A l'inverse, Pierre Brossolette jouit d'un traitement particulièrement flatteur. Ami, mentor politique, principal adjoint puis compagnon de mission, Brossolette marqua à tout jamais le chef du BCRA. Son portrait apparaît excessivement louangeur : l'oeuvre remarquable en Résistance du chantre des "soutiers de la gloire" aurait suffi à établir sa postérité. Plus généralement, Passy montre les débats qui agitèrent la France libre puis combattante, ainsi que certaines des rudes querelles intestines qui, quelquefois, en découlèrent, et en donne une lecture souvent partiale. Il décrit les hésitations et approximations normales des services français libres, avant de livrer une vision parfois bien personnelle de certains événements ou processus, en particulier, on l'a dit, de la mission Arquebuse-Brumaire et de la constitution du CNR.

Rédigés tôt après la Libération, au nombre des tout premiers mémoires d'acteurs de la Résistance française publiés, les souvenirs du colonel Passy donnèrent une foule d'informations précieuses pour la compréhension des années sombres. Simultanément, du fait de l'histoire personnelle de leur auteur et de l'inaccessibilité des archives, ils imposèrent une lecture quelquefois contestable des faits. Comme le souligne Jean-Louis Crémieux-Brilhac, ils éclairent "les étapes suivant lesquelles peut se construire la mémoire collective, mais aussi les cheminements au terme desquels s'accréditent les fausses légendes".
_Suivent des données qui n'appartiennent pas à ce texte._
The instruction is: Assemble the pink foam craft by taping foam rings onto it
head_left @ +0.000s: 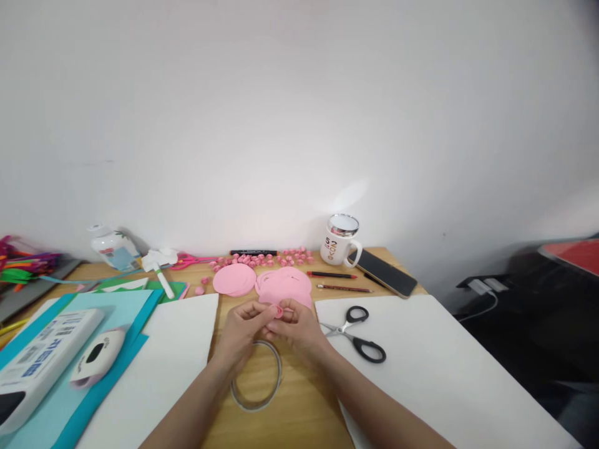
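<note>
My left hand (243,329) and my right hand (299,327) meet over the wooden table (299,411), fingertips pinched together on a small pink rolled paper piece (279,310). Just beyond them lie pink paper circles (262,282) in two overlapping piles. A row of several small pink paper rolls (266,257) lies behind the circles. Under my wrists rests a ring of clear tape (257,380). Black-handled scissors (358,333) lie shut just right of my right hand.
White sheets (440,368) flank the hands left and right. Blue paper, a white box (42,358) and a punch (96,358) sit at left. A mug (340,240), phone (386,272), two pencils (337,280), a marker (253,252) and a glue bottle (110,244) stand along the wall.
</note>
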Available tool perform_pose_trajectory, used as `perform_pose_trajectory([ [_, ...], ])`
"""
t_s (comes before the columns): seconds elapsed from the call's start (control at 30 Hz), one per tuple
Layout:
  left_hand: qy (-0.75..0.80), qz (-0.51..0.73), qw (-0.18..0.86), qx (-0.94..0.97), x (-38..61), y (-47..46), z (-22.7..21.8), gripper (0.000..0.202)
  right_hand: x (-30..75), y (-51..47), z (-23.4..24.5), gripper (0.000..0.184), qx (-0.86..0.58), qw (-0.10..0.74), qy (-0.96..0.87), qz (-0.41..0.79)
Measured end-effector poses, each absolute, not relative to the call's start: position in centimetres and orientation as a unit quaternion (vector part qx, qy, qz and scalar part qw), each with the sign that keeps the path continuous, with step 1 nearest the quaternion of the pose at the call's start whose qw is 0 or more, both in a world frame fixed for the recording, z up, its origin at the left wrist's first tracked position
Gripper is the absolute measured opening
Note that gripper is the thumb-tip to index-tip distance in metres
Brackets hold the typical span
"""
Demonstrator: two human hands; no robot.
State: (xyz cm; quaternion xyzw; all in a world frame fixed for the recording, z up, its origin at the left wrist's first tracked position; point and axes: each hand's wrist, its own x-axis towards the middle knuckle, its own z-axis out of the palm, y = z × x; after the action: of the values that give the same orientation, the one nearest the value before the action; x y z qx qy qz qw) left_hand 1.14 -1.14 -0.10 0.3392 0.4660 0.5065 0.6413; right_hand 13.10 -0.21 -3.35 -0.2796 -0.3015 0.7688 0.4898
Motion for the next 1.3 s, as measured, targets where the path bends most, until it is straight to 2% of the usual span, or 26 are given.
perform_pose_trajectory([
  [0.2, 0.478, 0.511, 0.617, 0.361, 0.9, -1.0, -0.5, 0.018, 13.6, 0.0, -3.3, 0.036, -0.307, 0.470, -0.354, 0.748],
  [0.37, 0.496, 0.517, 0.579, 0.390, 0.8, -0.9, -0.3, 0.027, 14.2, 0.4, -3.3, 0.040, -0.335, 0.456, -0.367, 0.738],
  [0.53, 0.517, 0.519, 0.549, 0.403, 0.7, -0.8, 0.0, 0.023, 14.3, 0.2, -2.6, 0.039, -0.361, 0.458, -0.395, 0.709],
  [0.73, 0.526, 0.507, 0.532, 0.428, 0.7, -0.8, 0.2, 0.030, 14.9, 0.3, -1.8, 0.036, -0.395, 0.431, -0.430, 0.688],
  [0.93, 0.558, 0.514, 0.494, 0.423, 0.7, -0.7, 0.4, 0.021, 15.3, 0.5, -2.1, 0.031, -0.383, 0.466, -0.429, 0.673],
  [1.17, 0.541, 0.506, 0.498, 0.450, 0.6, -0.7, -0.5, 0.028, 15.1, 0.1, -1.5, 0.030, -0.379, 0.479, -0.440, 0.658],
  [1.3, 0.535, 0.483, 0.470, 0.509, 0.6, -0.7, -0.3, 0.018, 15.0, 0.1, -1.3, 0.029, -0.370, 0.488, -0.438, 0.658],
])
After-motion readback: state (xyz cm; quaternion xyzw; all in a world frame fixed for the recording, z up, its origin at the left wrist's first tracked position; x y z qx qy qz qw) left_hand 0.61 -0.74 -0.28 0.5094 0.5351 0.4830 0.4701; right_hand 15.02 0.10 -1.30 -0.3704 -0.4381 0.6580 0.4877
Aujourd'hui que les archives sont ouvertes et que les travaux scientifiques se sont multipliés, cet ouvrage important demeure une synthèse utile sur l'organisation du renseignement et de l'action en France à partir de Londres, entre 1940 et 1943. Il mérite d'être lu, étudié et disséqué par tous ceux que l'histoire des années sombres intéresse.